### Stored data
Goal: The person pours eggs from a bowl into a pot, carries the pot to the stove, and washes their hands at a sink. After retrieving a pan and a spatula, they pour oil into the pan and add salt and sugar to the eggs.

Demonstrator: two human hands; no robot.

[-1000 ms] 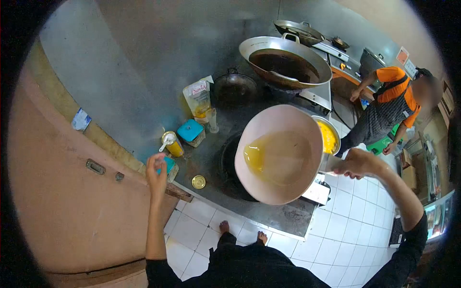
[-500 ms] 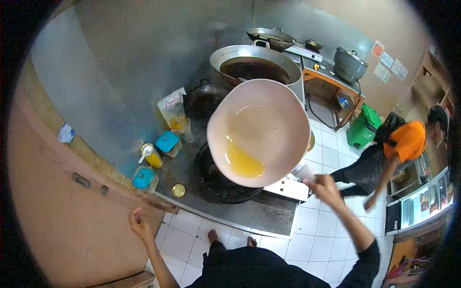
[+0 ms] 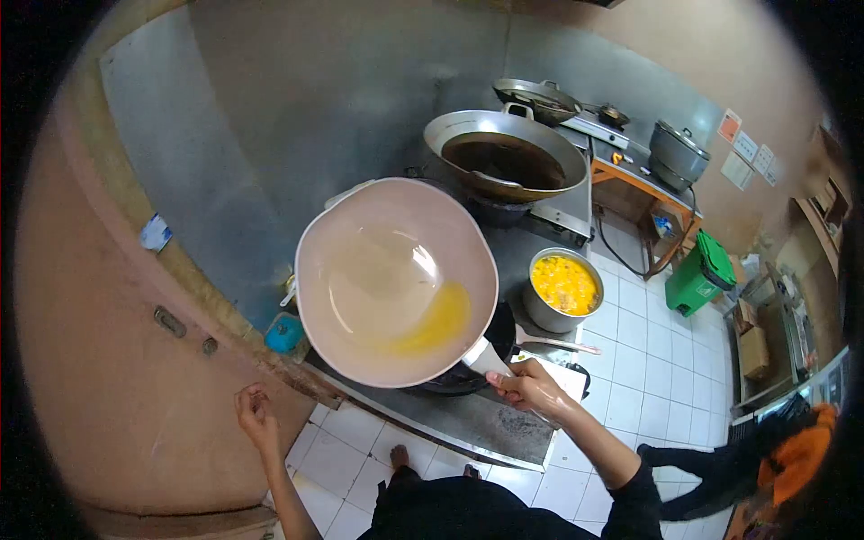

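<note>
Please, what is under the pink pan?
Below the pink pan, parts of a round black object and the dark counter show. The pan covers everything else there, so I cannot tell.

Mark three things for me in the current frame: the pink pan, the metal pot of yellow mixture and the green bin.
Pink pan (image 3: 364,274): head view, bare inner surface.
Metal pot (image 3: 551,319): head view, outer wall below the rim.
Green bin (image 3: 689,286): head view, body below the lid.

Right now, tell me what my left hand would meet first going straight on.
Your left hand would probably meet the pink wall first, though how far off it lies is unclear.
</note>
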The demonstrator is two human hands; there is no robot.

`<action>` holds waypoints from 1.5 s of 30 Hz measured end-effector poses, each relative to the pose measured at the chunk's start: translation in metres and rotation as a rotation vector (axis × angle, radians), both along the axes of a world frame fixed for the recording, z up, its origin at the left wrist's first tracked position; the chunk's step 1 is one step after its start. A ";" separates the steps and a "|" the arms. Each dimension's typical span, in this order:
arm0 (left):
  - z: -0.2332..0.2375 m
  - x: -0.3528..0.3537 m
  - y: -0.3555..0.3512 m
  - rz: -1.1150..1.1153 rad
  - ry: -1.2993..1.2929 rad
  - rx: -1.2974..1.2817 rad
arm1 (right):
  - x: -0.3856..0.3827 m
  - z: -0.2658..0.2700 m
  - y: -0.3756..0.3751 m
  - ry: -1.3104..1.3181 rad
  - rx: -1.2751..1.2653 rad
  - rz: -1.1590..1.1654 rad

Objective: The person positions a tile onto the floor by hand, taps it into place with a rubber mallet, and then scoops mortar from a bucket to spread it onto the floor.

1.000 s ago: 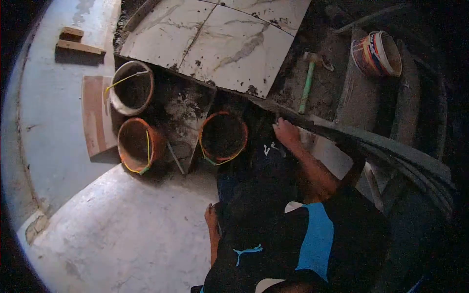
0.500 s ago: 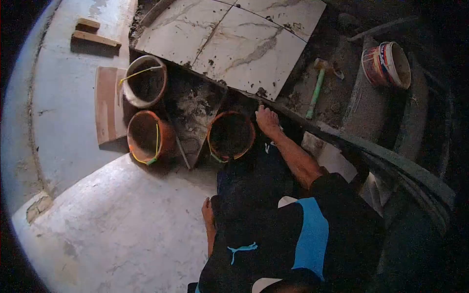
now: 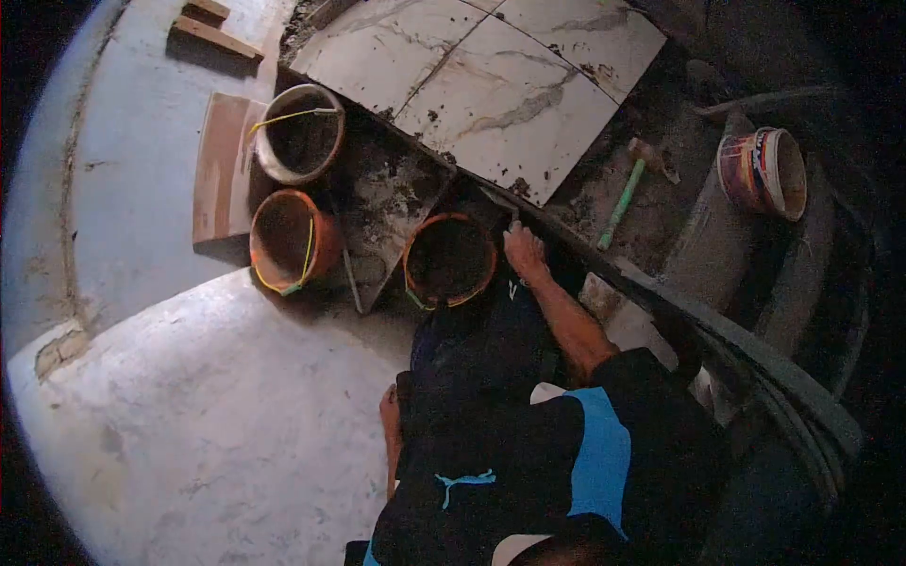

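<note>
My right hand (image 3: 525,253) is closed around the handle of what looks like a trowel (image 3: 500,197). Its thin blade lies along the near edge of the marbled white tiles (image 3: 491,113), close to their front corner. Crumbs of dark mortar are scattered on the tile tops. Just left of that hand stands an orange bucket (image 3: 450,259) with a dark inside. Down beside my dark-clothed leg is my left hand (image 3: 391,407), its fingers mostly hidden.
A second orange bucket (image 3: 294,242) and a whitish bucket (image 3: 300,134) stand at the left, near a brown board (image 3: 219,170). A green-handled hammer (image 3: 623,203) lies on the rough ground to the right. Beyond it is a printed white bucket (image 3: 763,173). Wooden pieces (image 3: 215,38) lie upper left.
My right hand has drawn back slightly from the tile edge, and the trowel blade now shows. The view has shifted a little; the buckets stay in place.
</note>
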State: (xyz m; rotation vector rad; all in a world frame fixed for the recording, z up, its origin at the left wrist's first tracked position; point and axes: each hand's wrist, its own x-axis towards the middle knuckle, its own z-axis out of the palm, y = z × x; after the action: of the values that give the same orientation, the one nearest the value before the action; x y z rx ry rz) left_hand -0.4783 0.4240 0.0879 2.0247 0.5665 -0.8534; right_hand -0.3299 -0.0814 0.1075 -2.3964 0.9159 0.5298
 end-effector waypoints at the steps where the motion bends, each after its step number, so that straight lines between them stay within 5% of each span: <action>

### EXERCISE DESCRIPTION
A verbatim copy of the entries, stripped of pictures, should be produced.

### RESULT OF THE TASK
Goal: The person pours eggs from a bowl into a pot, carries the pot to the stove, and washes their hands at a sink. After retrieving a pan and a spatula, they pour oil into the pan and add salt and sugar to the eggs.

Demonstrator: two human hands; no robot.

[-1000 ms] 
[-500 ms] 
[+0 ms] 

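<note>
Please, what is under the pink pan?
Below the pink pan, parts of a round black object and the dark counter show. The pan covers everything else there, so I cannot tell.

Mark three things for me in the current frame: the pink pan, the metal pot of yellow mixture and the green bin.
Pink pan (image 3: 364,274): head view, bare inner surface.
Metal pot (image 3: 551,319): head view, outer wall below the rim.
Green bin (image 3: 689,286): head view, body below the lid.

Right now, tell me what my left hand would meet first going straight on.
Your left hand would probably meet the pink wall first, though how far off it lies is unclear.
</note>
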The demonstrator is two human hands; there is no robot.

`<action>` holds waypoints from 1.5 s of 30 Hz measured end-effector poses, each relative to the pose measured at the chunk's start: translation in metres and rotation as a rotation vector (axis × angle, radians), both along the axes of a world frame fixed for the recording, z up, its origin at the left wrist's first tracked position; the chunk's step 1 is one step after its start. A ";" separates the steps and a "|" the arms. Each dimension's typical span, in this order:
arm0 (left):
  - z: -0.2332..0.2375 m
  - x: -0.3528..0.3537 m
  - y: -0.3555..0.3512 m
  - rz: -1.1150..1.1153 rad
  - ry: -1.2993..1.2929 rad
  - rx: -1.2974..1.2817 rad
arm1 (right):
  - x: -0.3856..0.3827 m
  - z: -0.2658..0.2700 m
  - y: -0.3756..0.3751 m
  - ry: -1.3104..1.3181 rad
  - rx: -1.2751..1.2653 rad
  - rz: -1.1590..1.1654 rad

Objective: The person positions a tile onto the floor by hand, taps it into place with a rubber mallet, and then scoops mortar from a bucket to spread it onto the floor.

1.000 s ago: 
0.500 s ago: 
now: 

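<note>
My right hand (image 3: 525,253) is closed around the handle of what looks like a trowel (image 3: 500,197). Its thin blade lies along the near edge of the marbled white tiles (image 3: 491,113), close to their front corner. Crumbs of dark mortar are scattered on the tile tops. Just left of that hand stands an orange bucket (image 3: 450,259) with a dark inside. Down beside my dark-clothed leg is my left hand (image 3: 391,407), its fingers mostly hidden.
A second orange bucket (image 3: 294,242) and a whitish bucket (image 3: 300,134) stand at the left, near a brown board (image 3: 219,170). A green-handled hammer (image 3: 623,203) lies on the rough ground to the right. Beyond it is a printed white bucket (image 3: 763,173). Wooden pieces (image 3: 215,38) lie upper left.
My right hand has drawn back slightly from the tile edge, and the trowel blade now shows. The view has shifted a little; the buckets stay in place.
</note>
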State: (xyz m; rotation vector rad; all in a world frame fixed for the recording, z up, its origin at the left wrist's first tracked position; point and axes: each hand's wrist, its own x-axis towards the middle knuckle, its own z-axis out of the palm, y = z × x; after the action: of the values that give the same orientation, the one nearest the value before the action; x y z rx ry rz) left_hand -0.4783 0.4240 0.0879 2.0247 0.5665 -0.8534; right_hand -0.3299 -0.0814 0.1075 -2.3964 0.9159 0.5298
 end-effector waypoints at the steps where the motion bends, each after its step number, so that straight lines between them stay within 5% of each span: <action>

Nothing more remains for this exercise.